You can also add SSIDs, statically configure ports for groups, voice, and a host of other tasks. 

Under the Advanced tab, you can create your mutlicast pool and select a rendezvous point in the fabric. 


So take a step back for a moment and think about this: We just breezed through the provisioning of a network, it's services, the network devices, the fabric, created VRFs, microsegmentation through TrustSec policy, and pushed it all out to the devices in a matter of minutes. I'm pretty sure on my best day with all the caffeine in the world, I couldn't configure this stuff fast enough and as error-free as someone using this tool. Just think about that for a moment. So going back to what I said about being impressed by this, can you see why I think this is cool? 

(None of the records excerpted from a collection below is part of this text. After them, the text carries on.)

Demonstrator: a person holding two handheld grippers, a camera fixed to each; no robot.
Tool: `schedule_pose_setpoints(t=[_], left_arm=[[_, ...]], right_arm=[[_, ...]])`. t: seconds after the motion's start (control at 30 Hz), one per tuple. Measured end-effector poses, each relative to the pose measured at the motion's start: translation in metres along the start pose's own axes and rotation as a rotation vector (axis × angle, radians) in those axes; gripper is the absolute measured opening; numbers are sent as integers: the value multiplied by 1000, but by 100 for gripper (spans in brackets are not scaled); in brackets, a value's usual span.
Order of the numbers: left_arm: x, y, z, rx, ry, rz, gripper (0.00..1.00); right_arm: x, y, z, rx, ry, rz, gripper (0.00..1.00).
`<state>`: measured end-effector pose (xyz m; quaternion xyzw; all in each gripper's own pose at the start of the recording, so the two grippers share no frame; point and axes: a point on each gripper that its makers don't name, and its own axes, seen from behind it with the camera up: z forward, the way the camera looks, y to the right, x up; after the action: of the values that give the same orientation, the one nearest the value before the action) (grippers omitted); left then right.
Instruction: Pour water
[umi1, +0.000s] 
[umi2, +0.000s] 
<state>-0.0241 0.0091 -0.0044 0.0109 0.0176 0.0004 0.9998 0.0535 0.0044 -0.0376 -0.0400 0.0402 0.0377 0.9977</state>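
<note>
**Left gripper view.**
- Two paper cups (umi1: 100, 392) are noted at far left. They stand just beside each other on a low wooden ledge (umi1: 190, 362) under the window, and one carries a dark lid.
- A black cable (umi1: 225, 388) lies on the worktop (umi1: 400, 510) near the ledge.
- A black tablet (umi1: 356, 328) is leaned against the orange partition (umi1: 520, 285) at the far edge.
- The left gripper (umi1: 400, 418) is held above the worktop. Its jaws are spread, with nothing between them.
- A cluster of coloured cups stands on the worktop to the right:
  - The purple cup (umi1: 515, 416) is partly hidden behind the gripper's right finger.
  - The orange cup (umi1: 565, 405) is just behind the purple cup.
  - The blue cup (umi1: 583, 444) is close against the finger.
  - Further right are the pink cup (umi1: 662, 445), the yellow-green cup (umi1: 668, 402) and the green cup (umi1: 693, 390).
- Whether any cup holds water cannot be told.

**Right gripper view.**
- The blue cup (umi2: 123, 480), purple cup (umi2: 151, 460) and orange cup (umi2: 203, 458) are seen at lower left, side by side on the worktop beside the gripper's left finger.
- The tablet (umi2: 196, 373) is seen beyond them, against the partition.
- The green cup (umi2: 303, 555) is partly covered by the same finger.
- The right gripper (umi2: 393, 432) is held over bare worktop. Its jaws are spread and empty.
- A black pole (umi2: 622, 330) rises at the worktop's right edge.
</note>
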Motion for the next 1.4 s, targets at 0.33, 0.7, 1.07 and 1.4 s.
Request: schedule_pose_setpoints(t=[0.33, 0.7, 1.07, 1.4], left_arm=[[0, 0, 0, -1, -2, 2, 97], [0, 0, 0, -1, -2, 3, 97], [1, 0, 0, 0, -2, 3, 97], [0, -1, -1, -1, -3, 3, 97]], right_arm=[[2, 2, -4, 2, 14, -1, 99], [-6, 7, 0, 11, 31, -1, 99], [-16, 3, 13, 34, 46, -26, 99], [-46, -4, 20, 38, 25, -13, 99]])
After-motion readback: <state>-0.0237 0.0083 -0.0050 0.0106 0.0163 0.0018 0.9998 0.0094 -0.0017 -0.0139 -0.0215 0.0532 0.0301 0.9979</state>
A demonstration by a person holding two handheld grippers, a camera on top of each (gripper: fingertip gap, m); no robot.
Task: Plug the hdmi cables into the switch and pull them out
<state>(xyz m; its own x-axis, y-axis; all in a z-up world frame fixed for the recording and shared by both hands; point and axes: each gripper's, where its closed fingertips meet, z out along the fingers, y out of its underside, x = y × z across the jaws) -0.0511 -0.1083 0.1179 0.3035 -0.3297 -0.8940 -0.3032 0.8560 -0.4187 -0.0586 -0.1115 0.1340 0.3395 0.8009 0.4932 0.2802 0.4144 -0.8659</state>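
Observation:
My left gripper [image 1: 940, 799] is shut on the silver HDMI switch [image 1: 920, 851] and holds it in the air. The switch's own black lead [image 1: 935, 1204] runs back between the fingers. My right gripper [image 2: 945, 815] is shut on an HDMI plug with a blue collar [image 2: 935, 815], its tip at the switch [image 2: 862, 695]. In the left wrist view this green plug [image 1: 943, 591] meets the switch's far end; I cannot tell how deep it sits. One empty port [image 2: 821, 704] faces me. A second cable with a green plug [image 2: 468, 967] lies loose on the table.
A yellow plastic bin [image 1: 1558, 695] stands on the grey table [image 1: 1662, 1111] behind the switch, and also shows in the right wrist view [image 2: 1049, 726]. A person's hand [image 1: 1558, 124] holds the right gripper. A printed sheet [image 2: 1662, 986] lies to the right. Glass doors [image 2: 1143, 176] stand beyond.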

Of course, there's a lot more great aspects of DNA and I'm probably going to create some blog posts on them once I can actually get my hands on it and lab it up but I wanted to share this with you all so far. 


Network Tools

Now that we've taken a look through the three pillars of creating fabrics, sites and policy within DNA Center (Design, Policy, and Provision), let's go back to the main dashboard to take a look through some of the various network tools. If you're familiar with APIC-EM, some of these may seem familar. 




This is how we can configure DNA Center to automatically discover the various network devices in your network. Here you can check CDP or a range of IP addresses. 

You can add CLI and SNMP credentials for this discovery job:

Under Advanced, you can choose SSH and/or Telnet and in which order to try first.


Here is an example of a completed Discovery job:


Device Inventory

This is where you get a nice run down of your devices in DNA Center as well as the option to add a device, do a bulk import or conduct a filtered search.



This is where you can view the current topology, adjust it or mark changes on your own. It's all drag and drop and color customizations are available.

You can drag up the Device Inventory from the bottom of the screen:

There's an option to change the layout of what is show for Device Inventory on the right-hand side. 

If you click on a specific device in the Inventory, you get information about the IOS version, MAC address, type of device, inteface status, etc.

Hiding the Device Inventory, if you click on Legend on the top right corner, you can see the device legend or the topology.

You can save the topology by clicking on the disk icon next to the Legend. 

If you click on the three dots next to the disk icon, you will show the topology tools where you can filter layers, colors, etc. 


Image Management

This is where you can import a device image:

Once a golden image or image is added that you want to deploy, you would go back to the Provision menu and select the device. From the drop-down, choose Update OS Image

Next you will chose the image to upgrade to. Unfortunately, this demo doesn't have any images to update to but you can see how easy it is to just push out images on the fly when needed. 



With that, I'm going to end this post as this is all I have access to at the moment to play around with. I wanted everyone to see some of the cool things we can do with DNA Center including making ISE and TrustSec policies easy to push out as well as turning your campus network into a fabric that operates as a single switch. I'm sure I'll add more on the topic as I get my grubby little hands on more stuff to play with and build my own lab on this.